### Exercise instructions
Where does the word "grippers" occur in the entries below? Copy every line that has it.

#### Recorded information

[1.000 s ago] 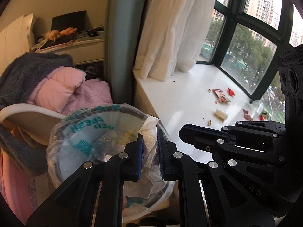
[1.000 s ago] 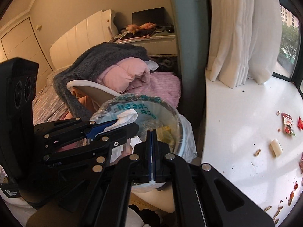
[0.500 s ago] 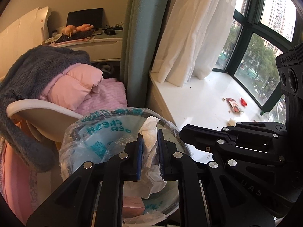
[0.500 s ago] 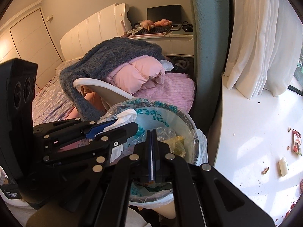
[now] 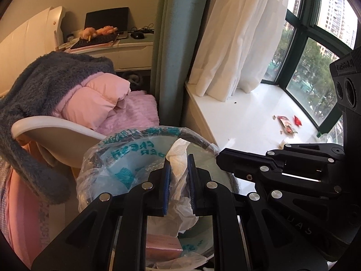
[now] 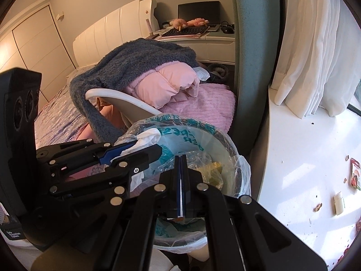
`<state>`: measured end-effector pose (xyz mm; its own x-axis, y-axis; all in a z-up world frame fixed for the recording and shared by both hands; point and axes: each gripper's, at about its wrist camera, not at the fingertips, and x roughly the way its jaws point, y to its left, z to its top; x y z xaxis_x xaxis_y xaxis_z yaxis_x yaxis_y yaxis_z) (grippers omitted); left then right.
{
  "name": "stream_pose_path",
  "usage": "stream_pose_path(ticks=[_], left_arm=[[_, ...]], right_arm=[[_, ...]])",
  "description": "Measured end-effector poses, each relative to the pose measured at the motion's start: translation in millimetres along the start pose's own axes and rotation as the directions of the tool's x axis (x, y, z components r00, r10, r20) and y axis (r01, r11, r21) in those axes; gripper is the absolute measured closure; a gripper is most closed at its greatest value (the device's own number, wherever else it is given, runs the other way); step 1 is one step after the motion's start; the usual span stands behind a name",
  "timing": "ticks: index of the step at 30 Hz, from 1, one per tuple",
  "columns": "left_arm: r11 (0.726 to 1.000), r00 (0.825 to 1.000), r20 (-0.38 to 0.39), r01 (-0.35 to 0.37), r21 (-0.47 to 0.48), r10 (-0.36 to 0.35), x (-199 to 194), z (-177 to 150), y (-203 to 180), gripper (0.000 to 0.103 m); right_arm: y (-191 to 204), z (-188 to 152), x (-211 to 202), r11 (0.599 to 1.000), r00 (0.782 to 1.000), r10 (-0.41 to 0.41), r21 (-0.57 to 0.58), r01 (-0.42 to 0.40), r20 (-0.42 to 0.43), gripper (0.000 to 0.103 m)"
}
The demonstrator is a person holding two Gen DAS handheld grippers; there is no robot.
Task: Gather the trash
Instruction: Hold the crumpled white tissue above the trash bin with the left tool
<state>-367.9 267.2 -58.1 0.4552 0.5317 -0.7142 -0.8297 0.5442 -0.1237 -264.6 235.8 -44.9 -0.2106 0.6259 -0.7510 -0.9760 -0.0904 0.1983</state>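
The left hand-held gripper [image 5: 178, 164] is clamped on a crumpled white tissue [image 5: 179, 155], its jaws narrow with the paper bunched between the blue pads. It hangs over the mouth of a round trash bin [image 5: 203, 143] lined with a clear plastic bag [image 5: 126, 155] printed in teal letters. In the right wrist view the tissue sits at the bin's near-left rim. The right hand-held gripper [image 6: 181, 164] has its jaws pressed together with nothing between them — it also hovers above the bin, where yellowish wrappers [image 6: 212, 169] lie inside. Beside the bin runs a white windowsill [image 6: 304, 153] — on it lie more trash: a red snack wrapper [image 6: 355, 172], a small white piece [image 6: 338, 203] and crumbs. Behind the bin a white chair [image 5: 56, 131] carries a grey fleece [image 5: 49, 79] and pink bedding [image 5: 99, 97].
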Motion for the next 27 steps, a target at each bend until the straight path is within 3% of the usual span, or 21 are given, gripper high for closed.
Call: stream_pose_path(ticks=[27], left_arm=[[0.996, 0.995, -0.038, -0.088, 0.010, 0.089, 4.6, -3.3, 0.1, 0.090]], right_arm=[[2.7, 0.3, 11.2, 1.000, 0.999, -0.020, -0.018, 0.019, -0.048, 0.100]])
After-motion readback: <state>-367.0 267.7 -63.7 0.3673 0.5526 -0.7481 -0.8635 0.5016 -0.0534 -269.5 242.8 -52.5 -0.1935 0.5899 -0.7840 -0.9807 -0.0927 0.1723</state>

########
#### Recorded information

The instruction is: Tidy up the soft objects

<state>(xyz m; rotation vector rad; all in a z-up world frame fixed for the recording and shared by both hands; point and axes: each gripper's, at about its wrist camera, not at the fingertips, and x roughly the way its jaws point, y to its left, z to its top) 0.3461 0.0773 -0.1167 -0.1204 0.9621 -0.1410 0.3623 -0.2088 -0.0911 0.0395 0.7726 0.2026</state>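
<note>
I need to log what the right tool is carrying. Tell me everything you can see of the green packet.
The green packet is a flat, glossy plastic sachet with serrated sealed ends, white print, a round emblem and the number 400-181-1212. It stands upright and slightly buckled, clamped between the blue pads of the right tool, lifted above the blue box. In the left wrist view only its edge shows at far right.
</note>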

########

### Expected answer
`<state>`: measured end-effector pose (xyz mm; its own x-axis, y-axis; all in a z-up world frame fixed for the recording and shared by both hands; point and axes: each gripper's, at about its wrist camera, not at the fingertips, and x roughly the way its jaws point, y to its left, z to its top; x y z xaxis_x xaxis_y xaxis_z yaxis_x yaxis_y yaxis_z) (grippers omitted); left then right.
The demonstrator is a person holding two Gen DAS handheld grippers; there is no robot.

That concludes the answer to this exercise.